It is not necessary to initialize variables in PHP however it is a
very good practice. Uninitialized variables have a default value of
their type depending on the context in which they are used – booleans
default to FALSE, integers and floats default to zero, strings (e.g.
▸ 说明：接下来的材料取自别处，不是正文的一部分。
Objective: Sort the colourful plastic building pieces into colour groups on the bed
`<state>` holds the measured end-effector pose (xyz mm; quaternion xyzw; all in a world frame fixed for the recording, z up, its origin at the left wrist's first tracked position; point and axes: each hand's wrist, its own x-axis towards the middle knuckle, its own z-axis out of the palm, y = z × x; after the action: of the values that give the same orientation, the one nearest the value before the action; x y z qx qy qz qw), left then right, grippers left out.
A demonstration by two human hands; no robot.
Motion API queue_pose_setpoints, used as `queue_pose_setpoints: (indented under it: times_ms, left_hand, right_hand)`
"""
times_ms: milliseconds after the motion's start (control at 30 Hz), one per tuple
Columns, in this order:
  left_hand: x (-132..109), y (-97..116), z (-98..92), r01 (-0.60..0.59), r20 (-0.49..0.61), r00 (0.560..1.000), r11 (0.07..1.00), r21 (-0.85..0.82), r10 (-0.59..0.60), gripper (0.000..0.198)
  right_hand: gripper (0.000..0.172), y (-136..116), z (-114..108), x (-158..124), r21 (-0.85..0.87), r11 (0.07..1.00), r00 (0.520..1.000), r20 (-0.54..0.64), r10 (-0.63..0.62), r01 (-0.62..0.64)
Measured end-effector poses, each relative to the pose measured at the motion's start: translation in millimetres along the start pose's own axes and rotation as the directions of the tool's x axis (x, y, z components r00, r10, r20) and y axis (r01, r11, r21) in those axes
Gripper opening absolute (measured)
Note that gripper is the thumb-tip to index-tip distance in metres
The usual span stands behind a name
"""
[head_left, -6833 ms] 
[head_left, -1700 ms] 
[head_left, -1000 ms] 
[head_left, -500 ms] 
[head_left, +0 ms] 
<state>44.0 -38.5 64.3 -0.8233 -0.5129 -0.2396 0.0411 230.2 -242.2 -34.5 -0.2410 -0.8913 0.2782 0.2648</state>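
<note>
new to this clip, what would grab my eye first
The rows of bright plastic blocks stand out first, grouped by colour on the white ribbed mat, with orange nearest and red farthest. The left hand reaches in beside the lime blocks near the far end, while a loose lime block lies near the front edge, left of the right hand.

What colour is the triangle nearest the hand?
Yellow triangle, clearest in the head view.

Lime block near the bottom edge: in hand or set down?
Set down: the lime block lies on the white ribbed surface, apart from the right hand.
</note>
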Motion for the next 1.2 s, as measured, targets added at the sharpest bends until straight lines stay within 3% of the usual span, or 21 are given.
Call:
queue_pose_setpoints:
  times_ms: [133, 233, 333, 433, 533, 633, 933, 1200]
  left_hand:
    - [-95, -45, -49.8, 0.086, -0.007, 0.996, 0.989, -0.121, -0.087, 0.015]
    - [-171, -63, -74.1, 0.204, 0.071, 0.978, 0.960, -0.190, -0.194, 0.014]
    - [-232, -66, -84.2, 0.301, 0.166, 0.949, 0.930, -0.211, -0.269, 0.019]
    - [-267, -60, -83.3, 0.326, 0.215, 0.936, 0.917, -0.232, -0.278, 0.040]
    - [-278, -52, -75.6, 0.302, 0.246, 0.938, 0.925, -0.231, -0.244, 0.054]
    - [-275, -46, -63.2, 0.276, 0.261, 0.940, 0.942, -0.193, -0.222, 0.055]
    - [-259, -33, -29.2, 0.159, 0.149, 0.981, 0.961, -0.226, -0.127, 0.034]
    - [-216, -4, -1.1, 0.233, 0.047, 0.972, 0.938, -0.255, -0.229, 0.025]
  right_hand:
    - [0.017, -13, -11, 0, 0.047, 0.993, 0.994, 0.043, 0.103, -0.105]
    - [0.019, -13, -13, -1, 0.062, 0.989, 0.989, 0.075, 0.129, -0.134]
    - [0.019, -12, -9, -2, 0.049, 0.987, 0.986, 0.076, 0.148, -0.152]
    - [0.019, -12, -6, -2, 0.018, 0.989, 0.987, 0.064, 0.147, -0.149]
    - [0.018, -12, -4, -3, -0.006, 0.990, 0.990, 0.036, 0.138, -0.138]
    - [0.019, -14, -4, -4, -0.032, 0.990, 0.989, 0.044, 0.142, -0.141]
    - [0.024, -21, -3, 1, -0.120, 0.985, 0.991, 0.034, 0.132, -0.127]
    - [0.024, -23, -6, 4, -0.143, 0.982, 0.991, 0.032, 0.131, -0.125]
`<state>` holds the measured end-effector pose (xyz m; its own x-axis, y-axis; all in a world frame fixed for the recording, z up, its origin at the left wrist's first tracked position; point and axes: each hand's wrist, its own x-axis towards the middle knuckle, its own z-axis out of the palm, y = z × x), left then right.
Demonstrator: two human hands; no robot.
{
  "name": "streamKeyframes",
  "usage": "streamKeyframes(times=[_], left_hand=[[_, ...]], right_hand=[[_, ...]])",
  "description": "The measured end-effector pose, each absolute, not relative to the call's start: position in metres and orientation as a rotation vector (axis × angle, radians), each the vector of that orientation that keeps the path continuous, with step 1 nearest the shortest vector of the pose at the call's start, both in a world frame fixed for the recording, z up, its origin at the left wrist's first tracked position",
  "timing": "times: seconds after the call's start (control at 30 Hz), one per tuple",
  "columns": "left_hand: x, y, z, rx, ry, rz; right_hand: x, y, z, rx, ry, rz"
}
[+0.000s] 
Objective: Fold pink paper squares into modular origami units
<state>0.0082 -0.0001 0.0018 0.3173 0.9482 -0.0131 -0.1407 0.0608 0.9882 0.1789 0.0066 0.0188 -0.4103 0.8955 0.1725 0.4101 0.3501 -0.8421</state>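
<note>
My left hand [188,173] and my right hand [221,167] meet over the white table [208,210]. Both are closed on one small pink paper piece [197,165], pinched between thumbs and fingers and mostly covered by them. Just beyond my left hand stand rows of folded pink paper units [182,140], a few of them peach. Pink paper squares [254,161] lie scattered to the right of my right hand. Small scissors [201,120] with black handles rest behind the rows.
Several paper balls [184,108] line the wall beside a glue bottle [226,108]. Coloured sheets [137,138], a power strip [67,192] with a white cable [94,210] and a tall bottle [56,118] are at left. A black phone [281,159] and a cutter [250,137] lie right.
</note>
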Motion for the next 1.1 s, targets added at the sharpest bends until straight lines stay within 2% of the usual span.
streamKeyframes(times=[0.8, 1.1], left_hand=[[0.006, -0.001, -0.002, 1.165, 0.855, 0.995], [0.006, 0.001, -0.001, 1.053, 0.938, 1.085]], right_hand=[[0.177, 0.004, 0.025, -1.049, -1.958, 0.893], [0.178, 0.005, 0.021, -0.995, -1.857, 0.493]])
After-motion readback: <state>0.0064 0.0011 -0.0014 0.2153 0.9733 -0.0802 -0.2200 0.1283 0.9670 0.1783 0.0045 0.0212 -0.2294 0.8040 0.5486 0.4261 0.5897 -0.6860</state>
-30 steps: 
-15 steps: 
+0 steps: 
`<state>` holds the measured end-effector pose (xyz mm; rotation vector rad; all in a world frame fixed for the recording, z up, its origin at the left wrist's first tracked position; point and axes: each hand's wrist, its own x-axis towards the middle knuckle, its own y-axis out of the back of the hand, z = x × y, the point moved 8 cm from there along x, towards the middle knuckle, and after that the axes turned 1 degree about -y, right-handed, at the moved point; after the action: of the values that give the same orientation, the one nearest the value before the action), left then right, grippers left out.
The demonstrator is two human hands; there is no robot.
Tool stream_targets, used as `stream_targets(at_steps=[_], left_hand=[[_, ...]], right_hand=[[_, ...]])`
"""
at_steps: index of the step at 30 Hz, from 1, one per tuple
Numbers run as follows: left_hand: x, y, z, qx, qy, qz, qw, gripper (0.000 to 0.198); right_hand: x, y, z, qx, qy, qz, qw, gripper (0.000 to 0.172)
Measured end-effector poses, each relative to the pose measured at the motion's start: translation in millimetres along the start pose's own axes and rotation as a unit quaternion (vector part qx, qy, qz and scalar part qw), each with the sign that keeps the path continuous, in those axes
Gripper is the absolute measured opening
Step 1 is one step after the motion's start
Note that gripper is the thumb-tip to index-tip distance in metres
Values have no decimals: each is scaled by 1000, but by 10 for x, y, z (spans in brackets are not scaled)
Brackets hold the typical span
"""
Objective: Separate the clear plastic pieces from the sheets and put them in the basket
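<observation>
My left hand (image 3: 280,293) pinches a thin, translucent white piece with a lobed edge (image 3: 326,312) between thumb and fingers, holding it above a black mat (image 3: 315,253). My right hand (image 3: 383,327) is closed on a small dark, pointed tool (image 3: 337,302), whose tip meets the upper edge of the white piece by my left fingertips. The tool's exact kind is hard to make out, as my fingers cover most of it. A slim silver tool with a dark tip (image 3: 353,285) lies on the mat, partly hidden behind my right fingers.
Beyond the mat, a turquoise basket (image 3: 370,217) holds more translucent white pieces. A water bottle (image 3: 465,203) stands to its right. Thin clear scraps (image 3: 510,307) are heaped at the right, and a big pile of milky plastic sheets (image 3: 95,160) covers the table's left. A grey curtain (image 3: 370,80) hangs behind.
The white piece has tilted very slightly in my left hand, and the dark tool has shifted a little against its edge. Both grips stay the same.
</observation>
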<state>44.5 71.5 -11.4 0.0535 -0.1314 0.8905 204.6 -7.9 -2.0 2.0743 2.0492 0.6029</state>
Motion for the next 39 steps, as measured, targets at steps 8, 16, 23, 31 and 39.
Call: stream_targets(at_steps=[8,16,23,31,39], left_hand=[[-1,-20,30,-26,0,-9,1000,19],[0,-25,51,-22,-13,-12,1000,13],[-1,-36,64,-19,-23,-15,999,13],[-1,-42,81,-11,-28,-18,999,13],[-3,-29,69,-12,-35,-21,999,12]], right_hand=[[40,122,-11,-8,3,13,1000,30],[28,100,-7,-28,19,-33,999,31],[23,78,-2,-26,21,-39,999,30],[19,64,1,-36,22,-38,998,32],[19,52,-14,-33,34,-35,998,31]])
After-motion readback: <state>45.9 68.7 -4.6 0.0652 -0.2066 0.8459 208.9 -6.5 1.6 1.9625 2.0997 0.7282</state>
used in echo) are set as an empty string and arrays become to an empty
array.
我正在玩未经初始化的高尔夫变量,但该计划没有达到我的预期.经过检查,我注意到这种奇怪的行为(所有使用的变量都是未初始化的):
php > $a = $a + 1;
PHP Notice: Undefined variable: a in php shell code on line 1
php > $b = $b - 1;
PHP Notice: Undefined variable: b in php shell code on line 1
php > $c++;
PHP Notice: Undefined variable: c in php shell code on line 1
php > $d--;
PHP Notice: Undefined variable: d in php shell code on line 1
php > var_dump($a);
int(1)
php > var_dump($b);
int(-1)
php > var_dump($c);
int(1)
php > var_dump($d);
NULL
1, – 1,按照手册中的说明进行操作.但是, – 没有.
之后,$a,$b和$c可用于计数.但是$d–;,不会改变$d的值,因为$d是NULL.
为什么$d设置为NULL,而不是-1?
使用前缀运算符产生相同的结果,顺便说一下:对于$v,变量设置为1;但对于 – $v;为NULL
最佳答案 从
manual:
Note: …Decrementing NULL values has no effect too, but incrementing them results in 1.
因此,unitialized变量获得NULL值.递增此值得到1(为NULL 1).但是,如文档中所述,尝试递减没有效果.
此外,相关主题还有一个非常的good explanation.
这似乎违反直觉,但它是该语言的打字模型的结果.因此,为了避免这种行为,请始终遵循良好实践:始终初始化变量并注意非数值的算术运算.